▶ _What is expected_:
Ignoring the pictures, copy the data exactly.

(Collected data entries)
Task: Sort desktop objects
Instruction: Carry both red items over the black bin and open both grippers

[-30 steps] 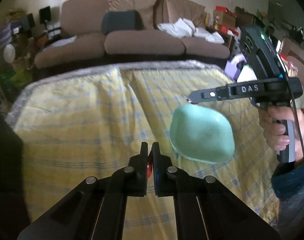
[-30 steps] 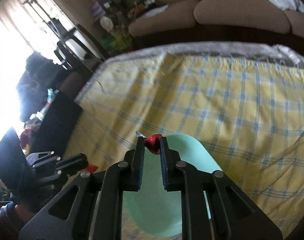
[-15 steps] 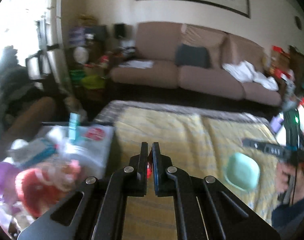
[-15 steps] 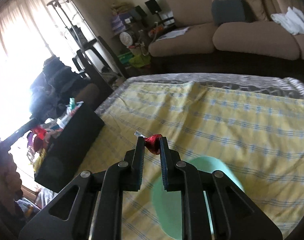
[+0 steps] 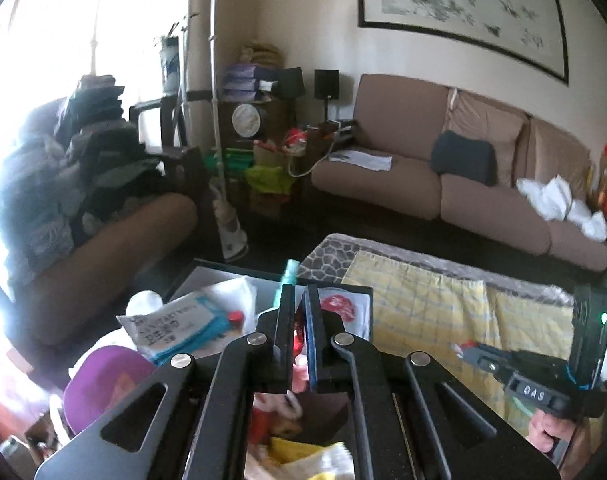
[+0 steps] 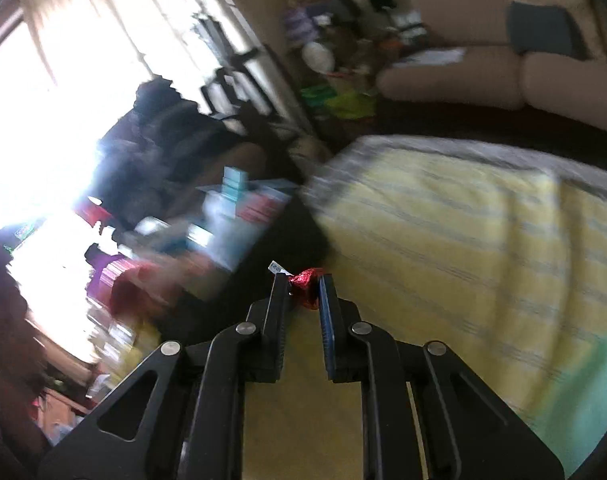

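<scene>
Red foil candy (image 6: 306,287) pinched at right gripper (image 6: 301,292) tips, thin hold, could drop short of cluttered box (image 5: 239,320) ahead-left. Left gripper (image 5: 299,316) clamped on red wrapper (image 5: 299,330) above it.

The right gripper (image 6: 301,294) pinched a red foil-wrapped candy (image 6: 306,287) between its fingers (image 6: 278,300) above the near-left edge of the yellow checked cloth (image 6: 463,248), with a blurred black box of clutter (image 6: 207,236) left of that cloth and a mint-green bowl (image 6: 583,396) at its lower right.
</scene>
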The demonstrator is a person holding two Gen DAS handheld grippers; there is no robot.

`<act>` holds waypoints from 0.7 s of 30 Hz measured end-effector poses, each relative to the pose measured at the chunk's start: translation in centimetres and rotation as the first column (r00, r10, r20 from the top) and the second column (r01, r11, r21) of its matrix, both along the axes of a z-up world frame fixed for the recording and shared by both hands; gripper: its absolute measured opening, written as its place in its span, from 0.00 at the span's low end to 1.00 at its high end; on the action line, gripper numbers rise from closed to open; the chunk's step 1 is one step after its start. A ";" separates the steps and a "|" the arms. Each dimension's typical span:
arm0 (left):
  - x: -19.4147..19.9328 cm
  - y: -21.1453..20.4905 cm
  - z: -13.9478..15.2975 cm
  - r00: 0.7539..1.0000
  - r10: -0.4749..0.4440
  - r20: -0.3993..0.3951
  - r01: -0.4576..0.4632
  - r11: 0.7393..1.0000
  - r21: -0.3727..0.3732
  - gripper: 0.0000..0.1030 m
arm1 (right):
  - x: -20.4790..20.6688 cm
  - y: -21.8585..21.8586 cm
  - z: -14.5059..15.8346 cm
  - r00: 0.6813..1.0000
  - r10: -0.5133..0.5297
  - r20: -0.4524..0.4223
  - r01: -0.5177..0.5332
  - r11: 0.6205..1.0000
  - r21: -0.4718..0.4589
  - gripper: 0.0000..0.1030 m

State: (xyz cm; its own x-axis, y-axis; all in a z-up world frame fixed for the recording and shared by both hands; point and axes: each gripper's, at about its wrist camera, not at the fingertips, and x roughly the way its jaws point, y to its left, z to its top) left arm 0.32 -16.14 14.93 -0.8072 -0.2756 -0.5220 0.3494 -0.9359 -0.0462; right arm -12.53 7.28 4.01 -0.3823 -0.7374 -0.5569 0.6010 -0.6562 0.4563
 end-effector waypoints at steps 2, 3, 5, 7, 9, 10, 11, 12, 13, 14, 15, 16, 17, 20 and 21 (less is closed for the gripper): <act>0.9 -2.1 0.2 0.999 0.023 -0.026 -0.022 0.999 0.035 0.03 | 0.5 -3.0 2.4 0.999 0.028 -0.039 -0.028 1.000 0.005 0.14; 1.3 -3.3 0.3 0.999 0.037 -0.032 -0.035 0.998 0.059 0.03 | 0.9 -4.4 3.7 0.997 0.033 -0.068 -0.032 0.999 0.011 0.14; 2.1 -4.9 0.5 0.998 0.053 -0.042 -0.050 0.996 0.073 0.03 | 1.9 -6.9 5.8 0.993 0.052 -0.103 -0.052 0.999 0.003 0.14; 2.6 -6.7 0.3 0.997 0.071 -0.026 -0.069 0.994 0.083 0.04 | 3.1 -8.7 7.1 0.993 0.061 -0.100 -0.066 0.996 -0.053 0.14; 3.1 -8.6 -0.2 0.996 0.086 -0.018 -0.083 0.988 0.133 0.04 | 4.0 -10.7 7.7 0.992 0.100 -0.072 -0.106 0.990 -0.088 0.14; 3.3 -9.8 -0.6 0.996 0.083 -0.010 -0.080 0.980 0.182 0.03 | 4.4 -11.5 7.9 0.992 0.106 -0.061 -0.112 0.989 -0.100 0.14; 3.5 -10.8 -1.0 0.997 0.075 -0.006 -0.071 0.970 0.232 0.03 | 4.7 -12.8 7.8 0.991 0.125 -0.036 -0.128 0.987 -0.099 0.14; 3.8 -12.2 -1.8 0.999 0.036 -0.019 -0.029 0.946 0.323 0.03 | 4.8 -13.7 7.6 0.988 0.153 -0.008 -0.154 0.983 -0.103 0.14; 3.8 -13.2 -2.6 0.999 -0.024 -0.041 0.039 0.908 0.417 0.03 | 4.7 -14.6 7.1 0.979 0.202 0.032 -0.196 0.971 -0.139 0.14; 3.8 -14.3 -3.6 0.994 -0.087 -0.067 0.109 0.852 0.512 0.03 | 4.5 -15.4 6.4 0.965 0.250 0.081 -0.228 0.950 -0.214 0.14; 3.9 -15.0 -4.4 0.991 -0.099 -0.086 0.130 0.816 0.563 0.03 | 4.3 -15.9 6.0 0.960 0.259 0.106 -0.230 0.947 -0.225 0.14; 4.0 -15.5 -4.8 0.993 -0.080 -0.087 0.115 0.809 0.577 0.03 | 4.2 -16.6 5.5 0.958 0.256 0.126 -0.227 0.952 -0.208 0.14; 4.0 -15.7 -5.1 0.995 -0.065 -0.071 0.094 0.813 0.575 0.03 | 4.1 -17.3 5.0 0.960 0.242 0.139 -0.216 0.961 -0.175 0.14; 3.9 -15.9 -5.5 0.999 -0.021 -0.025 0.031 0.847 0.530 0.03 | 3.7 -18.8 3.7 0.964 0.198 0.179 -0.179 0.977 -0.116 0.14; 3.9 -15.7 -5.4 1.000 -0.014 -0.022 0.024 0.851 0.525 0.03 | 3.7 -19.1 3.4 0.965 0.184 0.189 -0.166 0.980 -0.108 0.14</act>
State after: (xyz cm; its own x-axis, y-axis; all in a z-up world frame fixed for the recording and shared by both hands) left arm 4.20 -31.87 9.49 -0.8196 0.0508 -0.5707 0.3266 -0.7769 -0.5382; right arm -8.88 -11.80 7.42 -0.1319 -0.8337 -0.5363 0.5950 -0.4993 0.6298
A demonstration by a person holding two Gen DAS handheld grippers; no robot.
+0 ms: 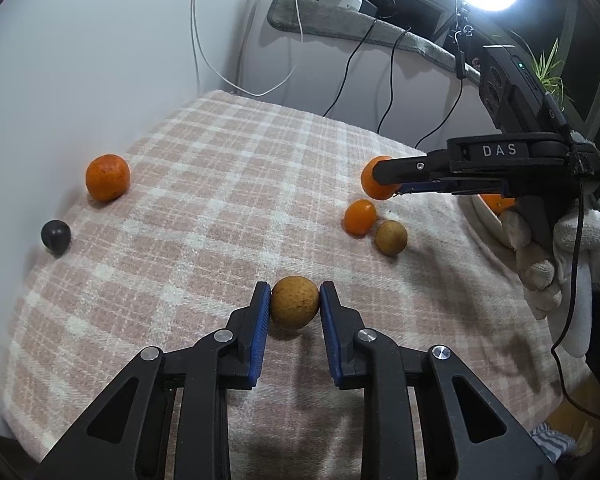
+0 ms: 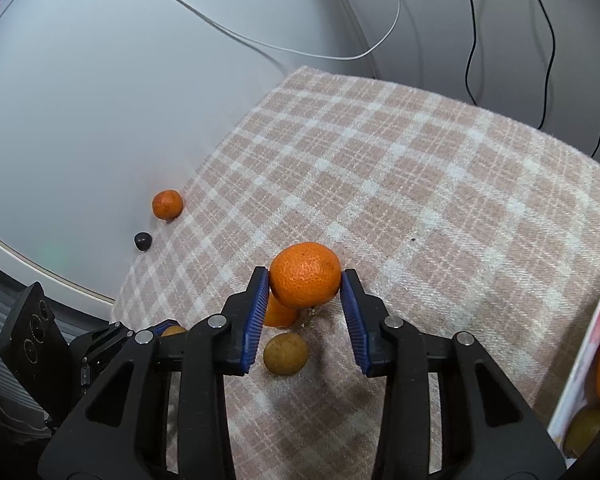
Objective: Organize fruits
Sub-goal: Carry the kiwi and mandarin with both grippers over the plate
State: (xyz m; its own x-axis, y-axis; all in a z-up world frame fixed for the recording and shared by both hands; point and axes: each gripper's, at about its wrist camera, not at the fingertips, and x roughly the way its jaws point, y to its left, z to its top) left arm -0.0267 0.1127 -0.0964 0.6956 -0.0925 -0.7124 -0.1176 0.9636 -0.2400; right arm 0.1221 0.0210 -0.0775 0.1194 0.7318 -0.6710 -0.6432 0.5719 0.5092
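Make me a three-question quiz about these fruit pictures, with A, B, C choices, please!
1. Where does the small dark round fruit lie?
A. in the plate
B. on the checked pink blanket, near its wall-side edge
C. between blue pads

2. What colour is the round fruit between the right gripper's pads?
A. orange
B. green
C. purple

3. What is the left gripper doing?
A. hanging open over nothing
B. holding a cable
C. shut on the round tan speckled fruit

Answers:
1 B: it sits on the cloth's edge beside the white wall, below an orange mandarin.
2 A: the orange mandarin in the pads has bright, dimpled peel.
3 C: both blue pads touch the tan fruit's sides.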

▶ _Task response_:
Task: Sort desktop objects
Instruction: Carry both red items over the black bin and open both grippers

[-30 steps] 
[-30 steps] 
[-15 steps] 
[-15 steps] 
[+0 steps] 
[+0 steps] 

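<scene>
Red foil candy (image 6: 306,287) pinched at right gripper (image 6: 301,292) tips, thin hold, could drop short of cluttered box (image 5: 239,320) ahead-left. Left gripper (image 5: 299,316) clamped on red wrapper (image 5: 299,330) above it.

The right gripper (image 6: 301,294) pinched a red foil-wrapped candy (image 6: 306,287) between its fingers (image 6: 278,300) above the near-left edge of the yellow checked cloth (image 6: 463,248), with a blurred black box of clutter (image 6: 207,236) left of that cloth and a mint-green bowl (image 6: 583,396) at its lower right.
</scene>
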The demonstrator is a person holding two Gen DAS handheld grippers; there is no robot.

`<act>` holds waypoints from 0.7 s of 30 Hz measured end-effector poses, each relative to the pose measured at the chunk's start: translation in centimetres and rotation as the first column (r00, r10, r20 from the top) and the second column (r01, r11, r21) of its matrix, both along the axes of a z-up world frame fixed for the recording and shared by both hands; gripper: its absolute measured opening, written as its place in its span, from 0.00 at the span's low end to 1.00 at its high end; on the action line, gripper numbers rise from closed to open; the chunk's step 1 is one step after its start. A ";" separates the steps and a "|" the arms. Each dimension's typical span:
arm0 (left):
  - x: -19.4147..19.9328 cm
  - y: -21.1453..20.4905 cm
  - z: -13.9478..15.2975 cm
  - r00: 0.7539..1.0000
  - r10: -0.4749..0.4440
  - r20: -0.3993..0.3951
  - r01: -0.4576..0.4632
  - r11: 0.7393..1.0000
  - r21: -0.3727..0.3732
  - gripper: 0.0000..0.1030 m
arm1 (right):
  - x: -20.4790..20.6688 cm
  - y: -21.8585..21.8586 cm
  - z: -14.5059..15.8346 cm
  - r00: 0.6813..1.0000
  - r10: -0.5133..0.5297
  - r20: -0.4524..0.4223
  - r01: -0.5177..0.5332
  - r11: 0.6205..1.0000
  - r21: -0.4718..0.4589
  - gripper: 0.0000..0.1030 m

State: (xyz cm; its own x-axis, y-axis; all in a z-up world frame fixed for the recording and shared by both hands; point and axes: each gripper's, at about its wrist camera, not at the fingertips, and x roughly the way its jaws point, y to its left, z to its top) left arm 0.32 -16.14 14.93 -0.8072 -0.2756 -0.5220 0.3494 -0.9359 -0.0462; right arm -12.53 7.28 4.01 -0.3823 -0.7374 -0.5569 0.6010 -0.6562 0.4563
 end-effector waypoints at steps 2, 3, 5, 7, 9, 10, 11, 12, 13, 14, 15, 16, 17, 20 and 21 (less is closed for the gripper): <act>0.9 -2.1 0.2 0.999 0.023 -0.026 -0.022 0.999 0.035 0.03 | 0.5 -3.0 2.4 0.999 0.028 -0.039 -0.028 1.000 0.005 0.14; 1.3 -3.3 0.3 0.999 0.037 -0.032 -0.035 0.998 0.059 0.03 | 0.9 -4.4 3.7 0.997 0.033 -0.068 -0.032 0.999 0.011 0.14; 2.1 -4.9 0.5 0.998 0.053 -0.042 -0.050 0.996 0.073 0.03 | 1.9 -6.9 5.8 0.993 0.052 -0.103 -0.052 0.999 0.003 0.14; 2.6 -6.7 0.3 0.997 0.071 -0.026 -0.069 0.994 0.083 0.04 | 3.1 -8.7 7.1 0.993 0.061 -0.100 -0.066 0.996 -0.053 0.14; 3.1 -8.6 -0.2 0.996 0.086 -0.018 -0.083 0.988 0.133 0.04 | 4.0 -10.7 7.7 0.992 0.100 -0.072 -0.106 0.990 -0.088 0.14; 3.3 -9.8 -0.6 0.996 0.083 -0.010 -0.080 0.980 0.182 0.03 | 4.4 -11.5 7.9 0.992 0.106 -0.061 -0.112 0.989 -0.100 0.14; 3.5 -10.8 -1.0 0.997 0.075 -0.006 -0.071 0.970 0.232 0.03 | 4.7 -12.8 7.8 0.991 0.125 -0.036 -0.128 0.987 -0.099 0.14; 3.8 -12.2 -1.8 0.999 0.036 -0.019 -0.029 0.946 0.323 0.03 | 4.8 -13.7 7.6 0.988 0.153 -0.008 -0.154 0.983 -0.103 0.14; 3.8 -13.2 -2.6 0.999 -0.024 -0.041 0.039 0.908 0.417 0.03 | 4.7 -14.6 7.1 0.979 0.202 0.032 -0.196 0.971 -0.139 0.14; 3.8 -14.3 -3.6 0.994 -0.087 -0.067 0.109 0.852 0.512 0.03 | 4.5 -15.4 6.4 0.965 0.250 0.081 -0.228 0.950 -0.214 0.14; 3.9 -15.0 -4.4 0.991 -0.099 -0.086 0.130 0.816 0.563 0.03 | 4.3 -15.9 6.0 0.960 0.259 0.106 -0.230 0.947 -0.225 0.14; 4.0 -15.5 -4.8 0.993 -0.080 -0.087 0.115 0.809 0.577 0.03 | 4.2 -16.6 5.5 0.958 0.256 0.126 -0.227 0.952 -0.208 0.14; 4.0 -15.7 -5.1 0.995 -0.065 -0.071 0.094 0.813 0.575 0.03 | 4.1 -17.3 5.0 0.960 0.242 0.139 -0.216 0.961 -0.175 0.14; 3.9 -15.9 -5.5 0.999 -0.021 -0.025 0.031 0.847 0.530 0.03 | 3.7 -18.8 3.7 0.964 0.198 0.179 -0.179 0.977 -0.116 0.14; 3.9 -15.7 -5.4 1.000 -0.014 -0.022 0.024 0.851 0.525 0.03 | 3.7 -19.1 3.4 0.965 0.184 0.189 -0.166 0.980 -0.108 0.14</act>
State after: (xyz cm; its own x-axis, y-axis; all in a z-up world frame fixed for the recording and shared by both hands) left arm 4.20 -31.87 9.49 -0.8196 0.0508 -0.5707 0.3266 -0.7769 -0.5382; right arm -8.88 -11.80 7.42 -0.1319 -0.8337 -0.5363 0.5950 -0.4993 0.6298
A demonstration by a person holding two Gen DAS handheld grippers; no robot.
+0 ms: 
+0 ms: 
Objective: Organize fruits
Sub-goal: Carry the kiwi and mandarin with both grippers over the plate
State: (xyz m; its own x-axis, y-axis; all in a z-up world frame fixed for the recording and shared by both hands; point and axes: each gripper's, at about its wrist camera, not at the fingertips, and x roughly the way its jaws point, y to its left, z to its top) left arm -0.0267 0.1127 -0.0964 0.6956 -0.0925 -0.7124 -0.1176 0.9636 -0.2400; right arm 0.1221 0.0210 -0.0775 0.1194 0.7318 -0.6710 -0.6432 0.5719 0.5092
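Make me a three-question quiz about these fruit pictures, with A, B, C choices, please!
1. Where does the small dark round fruit lie?
A. in the plate
B. on the checked pink blanket, near its wall-side edge
C. between blue pads

2. What colour is the round fruit between the right gripper's pads?
A. orange
B. green
C. purple

3. What is the left gripper doing?
A. hanging open over nothing
B. holding a cable
C. shut on the round tan speckled fruit

Answers:
1 B: it sits on the cloth's edge beside the white wall, below an orange mandarin.
2 A: the orange mandarin in the pads has bright, dimpled peel.
3 C: both blue pads touch the tan fruit's sides.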

Nothing remains to be done in this exercise.